> **YOUR INSTRUCTIONS**
Taking the data below, please print only the lines from the line holding "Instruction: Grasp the" to the line holding "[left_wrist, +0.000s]", inclusive, with pictures omitted.

> **RECORDED DATA**
..........
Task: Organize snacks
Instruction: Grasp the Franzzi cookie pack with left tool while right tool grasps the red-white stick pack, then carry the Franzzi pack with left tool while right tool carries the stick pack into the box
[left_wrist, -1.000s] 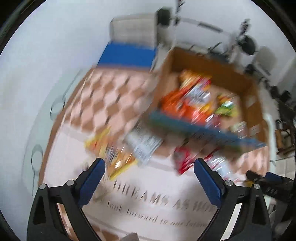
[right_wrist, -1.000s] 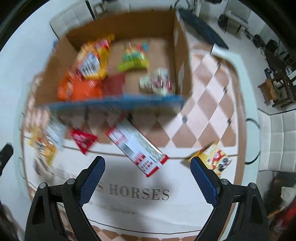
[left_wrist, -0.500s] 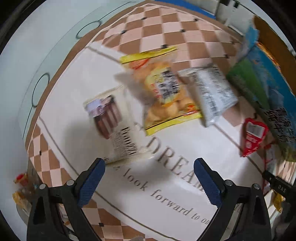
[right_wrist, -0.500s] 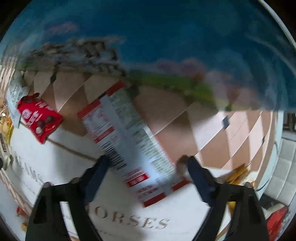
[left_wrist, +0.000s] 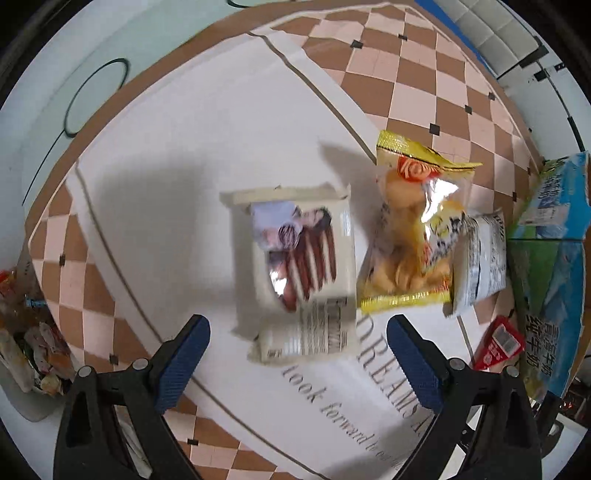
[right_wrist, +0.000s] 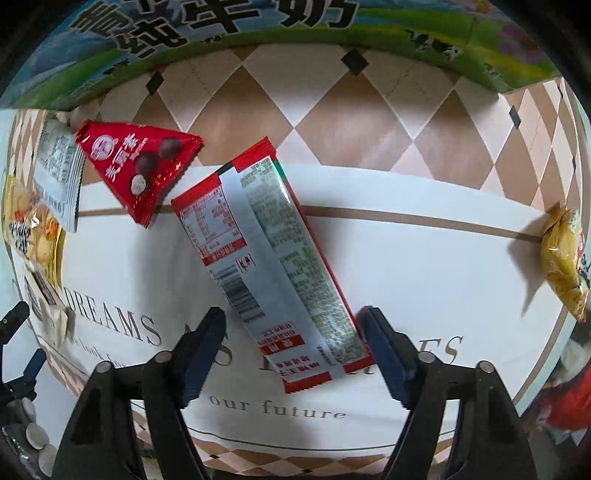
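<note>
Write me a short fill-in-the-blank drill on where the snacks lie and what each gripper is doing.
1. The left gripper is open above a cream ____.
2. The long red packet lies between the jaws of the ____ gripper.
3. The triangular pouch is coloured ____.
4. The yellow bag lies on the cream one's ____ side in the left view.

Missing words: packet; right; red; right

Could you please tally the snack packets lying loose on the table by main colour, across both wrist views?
Red: 2, the long red packet and the triangular red packet.
Yellow: 2, the clear-fronted yellow bag and the crumpled yellow bag.
White or cream: 2, the cream packet and the white packet.
Total: 6.
</note>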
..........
> **TASK OUTPUT**
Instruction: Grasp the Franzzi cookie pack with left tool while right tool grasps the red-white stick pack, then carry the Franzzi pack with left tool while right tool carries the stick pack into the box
[left_wrist, -1.000s] 
[right_wrist, -1.000s] 
[left_wrist, -0.500s] 
[right_wrist, -0.500s] 
[left_wrist, +0.000s] 

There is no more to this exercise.